## Problem to work on
Read the data line by line and say how many lines contain the string "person", giving the number alone.

## Exercise inputs
------------------------------------------------------------

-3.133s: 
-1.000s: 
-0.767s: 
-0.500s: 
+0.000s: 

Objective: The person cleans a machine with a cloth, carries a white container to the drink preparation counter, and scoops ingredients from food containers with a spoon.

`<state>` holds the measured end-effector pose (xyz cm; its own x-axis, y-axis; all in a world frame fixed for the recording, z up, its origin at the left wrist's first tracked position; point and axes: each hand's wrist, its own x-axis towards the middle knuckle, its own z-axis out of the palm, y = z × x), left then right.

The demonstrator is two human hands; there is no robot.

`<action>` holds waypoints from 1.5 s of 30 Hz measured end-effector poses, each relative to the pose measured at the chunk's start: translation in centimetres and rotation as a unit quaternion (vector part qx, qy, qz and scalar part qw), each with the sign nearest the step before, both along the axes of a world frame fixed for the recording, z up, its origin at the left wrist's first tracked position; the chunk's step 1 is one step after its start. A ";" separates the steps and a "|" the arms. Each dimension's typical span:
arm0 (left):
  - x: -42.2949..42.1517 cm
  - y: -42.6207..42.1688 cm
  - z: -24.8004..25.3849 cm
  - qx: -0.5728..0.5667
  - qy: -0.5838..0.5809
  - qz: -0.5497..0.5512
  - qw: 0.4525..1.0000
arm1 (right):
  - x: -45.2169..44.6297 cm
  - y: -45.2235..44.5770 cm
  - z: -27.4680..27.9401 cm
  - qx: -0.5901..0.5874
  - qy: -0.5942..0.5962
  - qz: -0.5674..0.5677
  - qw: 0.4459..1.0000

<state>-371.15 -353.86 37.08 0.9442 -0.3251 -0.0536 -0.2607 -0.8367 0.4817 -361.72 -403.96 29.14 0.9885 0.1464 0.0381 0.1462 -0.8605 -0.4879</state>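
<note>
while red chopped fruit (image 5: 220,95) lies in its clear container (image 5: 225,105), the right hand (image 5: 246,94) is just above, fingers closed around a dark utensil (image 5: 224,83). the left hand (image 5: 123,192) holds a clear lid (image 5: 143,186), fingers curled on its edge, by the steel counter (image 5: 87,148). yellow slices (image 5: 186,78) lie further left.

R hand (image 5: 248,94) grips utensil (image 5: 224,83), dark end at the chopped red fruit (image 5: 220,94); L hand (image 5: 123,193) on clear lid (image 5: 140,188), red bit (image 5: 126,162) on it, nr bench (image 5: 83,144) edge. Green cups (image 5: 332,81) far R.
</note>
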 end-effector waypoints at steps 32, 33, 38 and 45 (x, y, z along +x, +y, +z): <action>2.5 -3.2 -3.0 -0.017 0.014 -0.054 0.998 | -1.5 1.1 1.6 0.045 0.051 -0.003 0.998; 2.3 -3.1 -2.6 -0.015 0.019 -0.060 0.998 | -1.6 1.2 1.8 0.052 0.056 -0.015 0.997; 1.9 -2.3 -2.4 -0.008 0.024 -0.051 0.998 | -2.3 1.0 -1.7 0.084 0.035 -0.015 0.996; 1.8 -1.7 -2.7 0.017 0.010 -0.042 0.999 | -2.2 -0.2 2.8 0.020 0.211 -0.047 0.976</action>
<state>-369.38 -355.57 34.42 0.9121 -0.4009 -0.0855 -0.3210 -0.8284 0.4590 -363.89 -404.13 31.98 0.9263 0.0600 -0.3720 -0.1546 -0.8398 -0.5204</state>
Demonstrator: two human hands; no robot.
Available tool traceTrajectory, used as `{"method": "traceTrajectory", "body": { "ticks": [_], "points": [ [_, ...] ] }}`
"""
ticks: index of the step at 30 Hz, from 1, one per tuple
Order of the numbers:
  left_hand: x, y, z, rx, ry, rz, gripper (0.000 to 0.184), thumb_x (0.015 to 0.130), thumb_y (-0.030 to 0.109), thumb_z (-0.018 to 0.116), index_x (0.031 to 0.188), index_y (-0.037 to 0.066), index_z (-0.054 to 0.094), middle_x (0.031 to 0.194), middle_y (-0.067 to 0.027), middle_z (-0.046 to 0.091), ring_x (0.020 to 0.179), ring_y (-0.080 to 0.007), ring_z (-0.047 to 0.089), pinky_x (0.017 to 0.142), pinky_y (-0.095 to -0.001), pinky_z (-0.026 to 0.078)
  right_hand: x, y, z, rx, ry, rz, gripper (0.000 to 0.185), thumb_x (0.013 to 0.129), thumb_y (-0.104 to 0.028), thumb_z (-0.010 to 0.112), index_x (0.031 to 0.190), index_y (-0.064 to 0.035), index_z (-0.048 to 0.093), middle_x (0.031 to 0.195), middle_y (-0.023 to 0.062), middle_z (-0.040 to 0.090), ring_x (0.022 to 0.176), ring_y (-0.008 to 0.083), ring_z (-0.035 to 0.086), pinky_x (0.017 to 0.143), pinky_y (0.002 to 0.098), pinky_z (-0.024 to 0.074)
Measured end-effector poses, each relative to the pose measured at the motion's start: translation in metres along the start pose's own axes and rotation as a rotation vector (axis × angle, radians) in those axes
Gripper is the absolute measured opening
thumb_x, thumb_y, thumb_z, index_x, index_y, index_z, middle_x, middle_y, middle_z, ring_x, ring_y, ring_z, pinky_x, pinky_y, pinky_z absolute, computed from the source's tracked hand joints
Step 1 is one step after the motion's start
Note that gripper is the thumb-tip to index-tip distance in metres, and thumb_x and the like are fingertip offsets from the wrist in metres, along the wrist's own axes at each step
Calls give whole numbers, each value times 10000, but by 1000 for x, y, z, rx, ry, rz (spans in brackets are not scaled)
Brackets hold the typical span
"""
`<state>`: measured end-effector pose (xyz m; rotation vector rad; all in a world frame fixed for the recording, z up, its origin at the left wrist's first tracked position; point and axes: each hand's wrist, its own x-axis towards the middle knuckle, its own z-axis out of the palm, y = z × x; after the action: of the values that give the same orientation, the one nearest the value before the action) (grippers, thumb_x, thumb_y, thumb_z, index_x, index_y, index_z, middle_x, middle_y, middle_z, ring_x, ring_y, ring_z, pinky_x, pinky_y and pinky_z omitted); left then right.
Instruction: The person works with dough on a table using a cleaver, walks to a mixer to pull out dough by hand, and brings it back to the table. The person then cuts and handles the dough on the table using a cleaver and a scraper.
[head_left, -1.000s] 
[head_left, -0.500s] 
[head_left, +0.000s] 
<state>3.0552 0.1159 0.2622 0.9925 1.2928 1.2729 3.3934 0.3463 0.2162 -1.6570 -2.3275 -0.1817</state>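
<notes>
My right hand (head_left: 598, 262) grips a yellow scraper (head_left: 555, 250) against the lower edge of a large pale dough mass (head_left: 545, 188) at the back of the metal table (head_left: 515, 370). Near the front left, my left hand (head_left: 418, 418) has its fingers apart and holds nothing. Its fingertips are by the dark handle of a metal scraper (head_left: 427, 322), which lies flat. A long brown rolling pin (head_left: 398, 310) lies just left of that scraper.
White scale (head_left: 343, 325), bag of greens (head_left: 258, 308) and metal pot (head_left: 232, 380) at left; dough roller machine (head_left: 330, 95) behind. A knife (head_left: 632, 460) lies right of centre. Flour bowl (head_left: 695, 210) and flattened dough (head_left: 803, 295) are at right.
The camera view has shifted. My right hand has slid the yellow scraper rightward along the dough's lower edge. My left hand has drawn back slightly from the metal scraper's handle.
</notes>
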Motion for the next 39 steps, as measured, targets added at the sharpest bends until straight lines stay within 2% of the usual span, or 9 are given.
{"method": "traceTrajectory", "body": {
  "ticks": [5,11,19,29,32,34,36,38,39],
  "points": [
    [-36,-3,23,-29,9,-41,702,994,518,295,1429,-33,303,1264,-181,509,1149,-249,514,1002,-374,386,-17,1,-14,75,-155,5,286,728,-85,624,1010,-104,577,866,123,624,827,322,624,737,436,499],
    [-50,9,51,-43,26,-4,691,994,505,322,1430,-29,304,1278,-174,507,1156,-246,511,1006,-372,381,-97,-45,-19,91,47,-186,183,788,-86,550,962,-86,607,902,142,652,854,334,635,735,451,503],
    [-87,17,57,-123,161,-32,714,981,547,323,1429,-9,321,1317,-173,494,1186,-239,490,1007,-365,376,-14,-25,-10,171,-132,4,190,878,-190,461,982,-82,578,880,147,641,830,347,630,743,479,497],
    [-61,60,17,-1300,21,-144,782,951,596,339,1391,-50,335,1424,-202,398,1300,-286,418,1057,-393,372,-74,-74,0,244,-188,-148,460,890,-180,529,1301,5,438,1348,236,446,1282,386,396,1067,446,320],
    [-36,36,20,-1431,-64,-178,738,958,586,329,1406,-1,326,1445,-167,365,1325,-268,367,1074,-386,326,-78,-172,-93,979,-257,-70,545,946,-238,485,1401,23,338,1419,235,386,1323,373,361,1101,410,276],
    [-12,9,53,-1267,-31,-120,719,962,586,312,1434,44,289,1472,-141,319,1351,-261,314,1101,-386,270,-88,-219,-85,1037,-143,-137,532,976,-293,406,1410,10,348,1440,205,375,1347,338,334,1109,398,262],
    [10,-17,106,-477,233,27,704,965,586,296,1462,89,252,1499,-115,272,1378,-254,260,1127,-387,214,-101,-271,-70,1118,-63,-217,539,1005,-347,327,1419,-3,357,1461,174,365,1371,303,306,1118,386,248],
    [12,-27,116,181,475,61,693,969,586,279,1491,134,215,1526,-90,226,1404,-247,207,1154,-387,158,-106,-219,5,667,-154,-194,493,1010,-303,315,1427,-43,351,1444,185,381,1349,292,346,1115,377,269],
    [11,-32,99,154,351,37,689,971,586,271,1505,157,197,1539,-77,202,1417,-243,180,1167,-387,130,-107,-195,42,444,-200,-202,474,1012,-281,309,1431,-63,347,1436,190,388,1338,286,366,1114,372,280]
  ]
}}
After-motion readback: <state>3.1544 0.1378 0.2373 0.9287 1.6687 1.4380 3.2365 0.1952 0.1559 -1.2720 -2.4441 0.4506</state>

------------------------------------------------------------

## Answer section
2